* Course: DSC630
* Title: Assignment 10.2
* Author Nels Findley
* 11/16/2025
* Description: Movie Recommendation

In [11]:
# Setup libraries
import pandas as pd
from sklearn.feature_extraction.text import TfidfVectorizer
from sklearn.neighbors import NearestNeighbors

In [27]:
# load dataset and view it
movies_df = pd.read_csv('movies.csv')


In [31]:
# Remove years string from movie. This is confusing for user input
movies_df['title'] = movies_df['title'].str.replace(r' \(\d{4}\)$', '', regex=True)
# Handles movie with no genre listed and remove duplicates
movies_df['genres'] = movies_df['genres'].str.replace('|', ' ', regex=False)
movies_df['genres'] = movies_df['genres'].replace('(no genres listed)', '', regex=False)
movies_df.drop_duplicates(subset=['title'], inplace=True)
movies_df.reset_index(drop=True, inplace=True)

# Use TfidfVectorizer for feature extraction
tfidf = TfidfVectorizer(stop_words='english')
tfidf_matrix = tfidf.fit_transform(movies_df['genres'])

# Initialize Nearest Neightbor model
K_NEIGHBORS = 11
model_knn = NearestNeighbors(metric='cosine', algorithm='brute', n_neighbors=K_NEIGHBORS)

# Train the model
model_knn.fit(tfidf_matrix)


# Generate a Series of movie titles
indices = pd.Series(movies_df.index, index=movies_df['title']).drop_duplicates()

# Function to get recommended movies. Returns 10 recommended movies
def get_recommendations_knn(title, model_knn=model_knn, df=movies_df, indices=indices):
  
    # Check if the movie title is in the dataset
    if title not in indices:
        print(f"Movie '{title}' not found in the dataset.")
        print("Please check the spelling or choose a different movie.")
        return []

    # Get the index of the movie that matches the title
    idx = indices[title]

    # Find the K_NEIGHBORS closest movies
    distances, neighbor_indices = model_knn.kneighbors(
        tfidf_matrix[idx],
        n_neighbors=K_NEIGHBORS
    )

    # neighbor_indices[0] gives the indices array
    # [1:] excludes the first element, which is the movie itself (distance 0)
    movie_indices = neighbor_indices[0][1:]
    # Return the top 10 recommended movie titles
    return df['title'].iloc[movie_indices].tolist()

In [36]:
# Prompt user for input

# Loop to ask user for movies
while True:
    user_movie = input("\nEnter the title of a movie you like (or type 'exit' to exit): ")
    if user_movie.lower() == 'exit':
        print("\nExiting program.")
        break

    # Get recommendations using the KNN function
    recommendations = get_recommendations_knn(user_movie)
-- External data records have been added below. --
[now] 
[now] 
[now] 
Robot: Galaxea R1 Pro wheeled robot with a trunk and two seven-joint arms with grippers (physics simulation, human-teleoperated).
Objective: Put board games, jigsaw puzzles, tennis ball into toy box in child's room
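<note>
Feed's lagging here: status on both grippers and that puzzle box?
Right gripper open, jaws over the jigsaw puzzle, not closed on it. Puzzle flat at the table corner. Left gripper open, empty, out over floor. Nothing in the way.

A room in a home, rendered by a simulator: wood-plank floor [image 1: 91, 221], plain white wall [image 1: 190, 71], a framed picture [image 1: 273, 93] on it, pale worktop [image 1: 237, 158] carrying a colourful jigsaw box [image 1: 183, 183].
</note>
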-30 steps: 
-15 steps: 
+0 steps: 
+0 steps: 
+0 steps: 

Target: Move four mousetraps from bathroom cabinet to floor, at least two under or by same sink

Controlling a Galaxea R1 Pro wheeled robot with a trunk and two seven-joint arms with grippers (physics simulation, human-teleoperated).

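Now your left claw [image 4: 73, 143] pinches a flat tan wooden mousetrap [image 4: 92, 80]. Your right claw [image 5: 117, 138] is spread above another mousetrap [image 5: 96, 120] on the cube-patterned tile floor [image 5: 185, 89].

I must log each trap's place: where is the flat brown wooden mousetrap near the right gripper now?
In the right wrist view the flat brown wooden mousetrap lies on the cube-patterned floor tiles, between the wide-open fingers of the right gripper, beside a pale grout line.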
    # Check if recommendations were found
    if recommendations:
        print(f"\n Recommendations for {user_movie}")
        for i, movie in enumerate(recommendations, 1):
            print(f"{i}. {movie}")


Enter the title of a movie you like (or type 'exit' to exit):  Toy Story



 Recommendations for Toy Story
1. Olaf's Frozen Adventure
2. The Good Dinosaur
3. UglyDolls
4. Casper's Scare School
5. Turbo
6. Toy Story Toons: Small Fry
7. The Magic Crystal
8. Toy Story Toons: Hawaiian Vacation
9. Legends of Valhalla: Thor
10. The SpongeBob Movie: Sponge on the Run



Enter the title of a movie you like (or type 'exit' to exit):  Bad data


Movie 'Bad data' not found in the dataset.
Please check the spelling or choose a different movie.



Enter the title of a movie you like (or type 'exit' to exit):  exit



Exiting program.


# Summary
In the first the Data Preparation stage involved cleaning movie titles by removing the publication year for better user lookups and consolidating genre strings by replacing separators (|) with spaces. Next, Feature Extraction utilized the TF-IDF Vectorizer to transform these cleaned genre texts into a sparse numerical matrix, representing movie genres in a weighted format. A key optimization occurred in the Similarity Model stage: an initial attempt using the linear_kernel function to compute the full similarity matrix failed with a MemoryError due to its excessive size. This was resolved by switching to the K-Nearest Neighbors (KNN) model with a cosine metric, which efficiently finds the top 10 similar movies without allocating the entire matrix. Finally, Recommendation Generation involves the user inputting a  title, allowing the trained KNN model to query and return the 10 most similar movies based on their genre profiles.